A intervenção foi decretada em 24 de janeiro, em resposta ao movimento paredista iniciado pelos agentes penitenciários. O decreto estabelece que o prazo é de 60 dias, mas, conforme o capitão Alex Miranda, porta-voz da intervenção geral, esse prazo pode se estender o governador entender como necessário.

Conforme o capitão, na primeira semana em que a Polícia Militar assumiu o comando dos presídios de Rondônia, foram restabelecidos direitos dos presos como banho de sol e visitas, que estavam suspensos. 

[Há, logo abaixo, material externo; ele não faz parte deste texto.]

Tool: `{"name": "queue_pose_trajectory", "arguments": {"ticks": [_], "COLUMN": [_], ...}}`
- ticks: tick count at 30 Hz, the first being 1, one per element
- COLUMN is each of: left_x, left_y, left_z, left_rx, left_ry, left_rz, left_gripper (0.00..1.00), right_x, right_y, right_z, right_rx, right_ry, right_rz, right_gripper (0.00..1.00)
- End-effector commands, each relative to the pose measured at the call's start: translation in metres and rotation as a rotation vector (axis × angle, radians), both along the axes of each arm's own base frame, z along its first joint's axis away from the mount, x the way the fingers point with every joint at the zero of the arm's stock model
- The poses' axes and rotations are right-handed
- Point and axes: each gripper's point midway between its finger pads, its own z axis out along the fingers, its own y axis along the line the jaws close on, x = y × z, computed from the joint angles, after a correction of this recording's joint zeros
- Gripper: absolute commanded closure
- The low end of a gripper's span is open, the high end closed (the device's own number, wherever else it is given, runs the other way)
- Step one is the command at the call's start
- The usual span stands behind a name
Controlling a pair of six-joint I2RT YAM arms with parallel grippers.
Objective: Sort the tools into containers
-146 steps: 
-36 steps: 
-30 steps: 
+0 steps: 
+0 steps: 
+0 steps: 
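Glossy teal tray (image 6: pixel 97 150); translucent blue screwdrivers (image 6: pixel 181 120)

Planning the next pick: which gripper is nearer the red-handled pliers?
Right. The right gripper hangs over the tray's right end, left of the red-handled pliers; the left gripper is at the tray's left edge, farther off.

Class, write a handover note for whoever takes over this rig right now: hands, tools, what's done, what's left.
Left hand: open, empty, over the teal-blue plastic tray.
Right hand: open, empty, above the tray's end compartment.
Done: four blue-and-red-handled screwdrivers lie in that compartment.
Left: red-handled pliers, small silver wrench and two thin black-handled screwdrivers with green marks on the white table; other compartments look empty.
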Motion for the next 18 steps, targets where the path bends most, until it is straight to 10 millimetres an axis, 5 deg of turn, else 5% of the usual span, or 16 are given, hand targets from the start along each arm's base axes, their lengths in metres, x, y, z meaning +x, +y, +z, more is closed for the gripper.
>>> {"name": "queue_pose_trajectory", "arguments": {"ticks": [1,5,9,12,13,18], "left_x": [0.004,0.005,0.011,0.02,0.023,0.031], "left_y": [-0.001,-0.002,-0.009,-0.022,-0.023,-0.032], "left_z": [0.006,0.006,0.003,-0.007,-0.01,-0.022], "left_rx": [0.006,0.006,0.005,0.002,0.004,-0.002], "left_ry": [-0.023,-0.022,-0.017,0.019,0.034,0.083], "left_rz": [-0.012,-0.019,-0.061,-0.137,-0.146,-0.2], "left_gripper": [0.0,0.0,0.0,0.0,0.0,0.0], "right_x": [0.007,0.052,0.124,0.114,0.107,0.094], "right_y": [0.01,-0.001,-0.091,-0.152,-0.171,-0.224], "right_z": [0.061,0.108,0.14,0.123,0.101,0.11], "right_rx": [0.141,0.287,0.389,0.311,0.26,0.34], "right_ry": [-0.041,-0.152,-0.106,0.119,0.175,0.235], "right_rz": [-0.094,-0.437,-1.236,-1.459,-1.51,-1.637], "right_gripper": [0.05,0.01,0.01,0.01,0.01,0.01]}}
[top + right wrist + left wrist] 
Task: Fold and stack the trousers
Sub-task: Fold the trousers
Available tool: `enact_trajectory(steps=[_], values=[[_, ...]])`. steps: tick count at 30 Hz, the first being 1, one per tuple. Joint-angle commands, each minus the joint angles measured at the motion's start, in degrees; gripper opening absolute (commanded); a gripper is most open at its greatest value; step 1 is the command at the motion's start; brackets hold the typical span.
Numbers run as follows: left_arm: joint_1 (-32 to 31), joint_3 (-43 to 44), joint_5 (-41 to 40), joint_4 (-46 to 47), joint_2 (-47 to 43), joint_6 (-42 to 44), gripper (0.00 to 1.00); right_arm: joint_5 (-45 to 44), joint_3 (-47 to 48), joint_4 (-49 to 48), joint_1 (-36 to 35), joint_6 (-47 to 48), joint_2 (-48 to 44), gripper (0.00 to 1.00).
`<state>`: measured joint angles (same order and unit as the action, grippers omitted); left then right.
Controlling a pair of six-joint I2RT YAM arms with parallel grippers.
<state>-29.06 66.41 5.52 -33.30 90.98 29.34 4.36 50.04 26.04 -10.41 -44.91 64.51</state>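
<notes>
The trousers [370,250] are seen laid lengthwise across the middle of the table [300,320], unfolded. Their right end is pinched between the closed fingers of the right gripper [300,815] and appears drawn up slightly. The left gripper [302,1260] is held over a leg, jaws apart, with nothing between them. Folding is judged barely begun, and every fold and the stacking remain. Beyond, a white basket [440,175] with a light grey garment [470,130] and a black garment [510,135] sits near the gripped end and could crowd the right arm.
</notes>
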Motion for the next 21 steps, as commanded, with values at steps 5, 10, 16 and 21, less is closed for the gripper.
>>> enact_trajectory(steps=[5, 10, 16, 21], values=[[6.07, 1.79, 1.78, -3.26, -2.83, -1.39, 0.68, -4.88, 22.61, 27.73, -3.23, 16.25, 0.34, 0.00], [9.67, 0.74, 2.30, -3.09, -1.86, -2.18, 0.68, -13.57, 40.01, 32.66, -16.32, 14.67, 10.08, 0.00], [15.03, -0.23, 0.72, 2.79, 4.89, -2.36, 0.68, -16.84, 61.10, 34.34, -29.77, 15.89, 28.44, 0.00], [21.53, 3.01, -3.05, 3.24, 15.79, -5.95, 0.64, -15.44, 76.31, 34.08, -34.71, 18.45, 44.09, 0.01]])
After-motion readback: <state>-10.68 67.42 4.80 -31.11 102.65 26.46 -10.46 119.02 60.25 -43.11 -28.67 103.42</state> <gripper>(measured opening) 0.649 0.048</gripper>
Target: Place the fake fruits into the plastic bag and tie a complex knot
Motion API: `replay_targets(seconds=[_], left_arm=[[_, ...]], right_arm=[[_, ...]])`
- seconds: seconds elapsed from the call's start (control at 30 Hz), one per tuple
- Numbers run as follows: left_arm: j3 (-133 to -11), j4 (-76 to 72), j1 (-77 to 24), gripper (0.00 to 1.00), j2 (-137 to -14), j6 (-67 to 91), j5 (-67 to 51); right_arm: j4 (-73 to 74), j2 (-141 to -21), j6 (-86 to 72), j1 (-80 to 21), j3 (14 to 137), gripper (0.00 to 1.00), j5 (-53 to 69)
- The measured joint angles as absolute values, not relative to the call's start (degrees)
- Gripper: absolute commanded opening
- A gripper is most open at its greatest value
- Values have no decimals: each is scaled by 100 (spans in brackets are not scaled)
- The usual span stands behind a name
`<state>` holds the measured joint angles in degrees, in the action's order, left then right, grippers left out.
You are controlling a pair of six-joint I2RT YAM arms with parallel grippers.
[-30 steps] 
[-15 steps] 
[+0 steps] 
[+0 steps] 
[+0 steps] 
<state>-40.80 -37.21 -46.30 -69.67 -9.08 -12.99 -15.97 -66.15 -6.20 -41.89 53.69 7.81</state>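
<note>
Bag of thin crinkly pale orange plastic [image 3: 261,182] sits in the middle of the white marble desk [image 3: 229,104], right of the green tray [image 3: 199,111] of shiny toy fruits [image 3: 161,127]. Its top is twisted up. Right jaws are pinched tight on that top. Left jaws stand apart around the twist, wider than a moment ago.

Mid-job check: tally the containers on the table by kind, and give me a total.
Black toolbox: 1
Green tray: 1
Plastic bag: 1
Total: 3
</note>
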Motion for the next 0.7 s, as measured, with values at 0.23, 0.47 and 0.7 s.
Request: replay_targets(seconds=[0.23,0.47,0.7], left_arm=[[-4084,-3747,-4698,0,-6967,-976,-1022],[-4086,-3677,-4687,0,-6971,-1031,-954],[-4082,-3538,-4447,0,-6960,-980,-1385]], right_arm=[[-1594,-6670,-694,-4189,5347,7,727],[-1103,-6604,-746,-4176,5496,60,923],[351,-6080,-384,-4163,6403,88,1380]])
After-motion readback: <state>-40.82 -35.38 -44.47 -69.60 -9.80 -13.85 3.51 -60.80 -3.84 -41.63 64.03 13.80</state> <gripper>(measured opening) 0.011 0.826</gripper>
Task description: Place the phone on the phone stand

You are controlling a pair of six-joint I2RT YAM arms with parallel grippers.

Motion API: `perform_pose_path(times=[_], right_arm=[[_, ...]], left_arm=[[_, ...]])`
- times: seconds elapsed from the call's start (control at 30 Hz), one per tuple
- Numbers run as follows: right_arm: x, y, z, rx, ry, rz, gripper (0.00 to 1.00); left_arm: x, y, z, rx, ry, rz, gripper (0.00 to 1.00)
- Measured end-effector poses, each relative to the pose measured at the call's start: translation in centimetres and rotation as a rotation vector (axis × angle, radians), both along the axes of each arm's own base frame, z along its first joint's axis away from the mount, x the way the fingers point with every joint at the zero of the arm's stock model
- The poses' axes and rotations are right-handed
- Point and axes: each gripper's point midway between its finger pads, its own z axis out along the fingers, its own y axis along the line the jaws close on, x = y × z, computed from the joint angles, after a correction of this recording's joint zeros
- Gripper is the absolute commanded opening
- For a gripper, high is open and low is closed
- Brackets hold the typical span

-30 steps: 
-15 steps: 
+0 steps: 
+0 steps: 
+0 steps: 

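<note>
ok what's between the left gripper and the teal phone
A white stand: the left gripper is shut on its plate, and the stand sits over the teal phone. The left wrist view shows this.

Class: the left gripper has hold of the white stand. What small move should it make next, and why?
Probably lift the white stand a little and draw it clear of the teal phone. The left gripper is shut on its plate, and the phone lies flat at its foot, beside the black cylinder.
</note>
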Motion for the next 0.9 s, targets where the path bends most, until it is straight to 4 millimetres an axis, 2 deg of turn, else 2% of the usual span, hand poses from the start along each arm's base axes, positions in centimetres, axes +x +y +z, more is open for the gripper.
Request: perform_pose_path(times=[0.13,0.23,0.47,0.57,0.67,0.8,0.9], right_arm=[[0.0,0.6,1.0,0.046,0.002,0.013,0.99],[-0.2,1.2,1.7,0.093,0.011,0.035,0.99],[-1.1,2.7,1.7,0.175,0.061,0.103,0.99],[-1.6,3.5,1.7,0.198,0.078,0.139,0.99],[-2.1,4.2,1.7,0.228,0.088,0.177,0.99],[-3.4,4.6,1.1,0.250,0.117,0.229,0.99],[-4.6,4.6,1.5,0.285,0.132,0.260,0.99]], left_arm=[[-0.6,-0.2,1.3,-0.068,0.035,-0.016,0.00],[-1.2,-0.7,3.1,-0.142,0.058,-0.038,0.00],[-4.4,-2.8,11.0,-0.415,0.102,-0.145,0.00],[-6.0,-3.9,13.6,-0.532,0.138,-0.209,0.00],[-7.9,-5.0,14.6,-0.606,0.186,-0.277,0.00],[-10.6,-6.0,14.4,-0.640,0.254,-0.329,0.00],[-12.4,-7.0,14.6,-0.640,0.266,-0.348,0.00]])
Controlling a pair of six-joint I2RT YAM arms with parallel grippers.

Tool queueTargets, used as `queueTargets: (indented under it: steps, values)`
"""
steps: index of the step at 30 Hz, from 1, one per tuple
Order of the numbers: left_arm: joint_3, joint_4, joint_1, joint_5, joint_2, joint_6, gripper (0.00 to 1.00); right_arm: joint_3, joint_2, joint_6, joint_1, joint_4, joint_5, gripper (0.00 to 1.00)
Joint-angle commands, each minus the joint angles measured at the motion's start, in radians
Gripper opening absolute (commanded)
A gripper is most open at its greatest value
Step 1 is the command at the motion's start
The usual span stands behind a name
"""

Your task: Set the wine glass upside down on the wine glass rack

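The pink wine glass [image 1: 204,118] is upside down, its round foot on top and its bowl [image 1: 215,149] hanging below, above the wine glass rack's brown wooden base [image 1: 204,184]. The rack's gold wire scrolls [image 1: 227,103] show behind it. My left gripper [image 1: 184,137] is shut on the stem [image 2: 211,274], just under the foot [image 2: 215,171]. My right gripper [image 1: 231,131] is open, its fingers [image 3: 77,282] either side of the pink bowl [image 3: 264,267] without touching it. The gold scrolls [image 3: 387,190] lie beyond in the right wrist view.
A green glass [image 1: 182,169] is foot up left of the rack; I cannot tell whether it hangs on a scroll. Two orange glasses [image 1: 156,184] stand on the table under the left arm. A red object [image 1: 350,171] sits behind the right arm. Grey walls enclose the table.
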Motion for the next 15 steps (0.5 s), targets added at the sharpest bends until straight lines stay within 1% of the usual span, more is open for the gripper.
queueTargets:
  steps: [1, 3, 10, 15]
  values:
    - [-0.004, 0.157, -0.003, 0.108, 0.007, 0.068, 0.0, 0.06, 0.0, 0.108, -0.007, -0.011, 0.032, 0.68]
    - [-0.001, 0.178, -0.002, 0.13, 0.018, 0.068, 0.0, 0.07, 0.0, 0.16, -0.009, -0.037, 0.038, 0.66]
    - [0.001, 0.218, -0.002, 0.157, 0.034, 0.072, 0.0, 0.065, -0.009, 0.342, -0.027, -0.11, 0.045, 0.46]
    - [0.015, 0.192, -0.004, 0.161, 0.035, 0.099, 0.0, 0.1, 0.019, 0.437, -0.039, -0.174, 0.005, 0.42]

Miranda explica ainda que foi feito remanejamento de escala dos agentes penitenciários para que houvesse melhor efetividade no serviço do Grupo de Ações Penitenciário (Gape) e os policiais militares também aprenderam sobre o monitoramento dos apenados, mas o esquema de segurança nas penitenciárias continua da mesma forma. “A intervenção tem surtido um efeito muito bom e conseguimos aprender vários materiais ilícitos que não eram para estar dentro das celas. É importante frisar que quando é encontrado algo ilícito na carceragem, a gente abre um procedimento investigatório para apurar como o objeto foi parar na cela”, enfatizou. 

Ainda segundo o capitão Alex Miranda, durante a noite não há necessidade de policiais militares dentro dos presídios e a responsabilidade das unidades fica por conta dos agentes penitenciários. “Os policiais militares ficam durante toda a noite fazendo o serviço de patrulhamento nas redondezas dos presídios e estão prontos para intervir em qualquer situação que aconteça dentro das unidades”, esclareceu.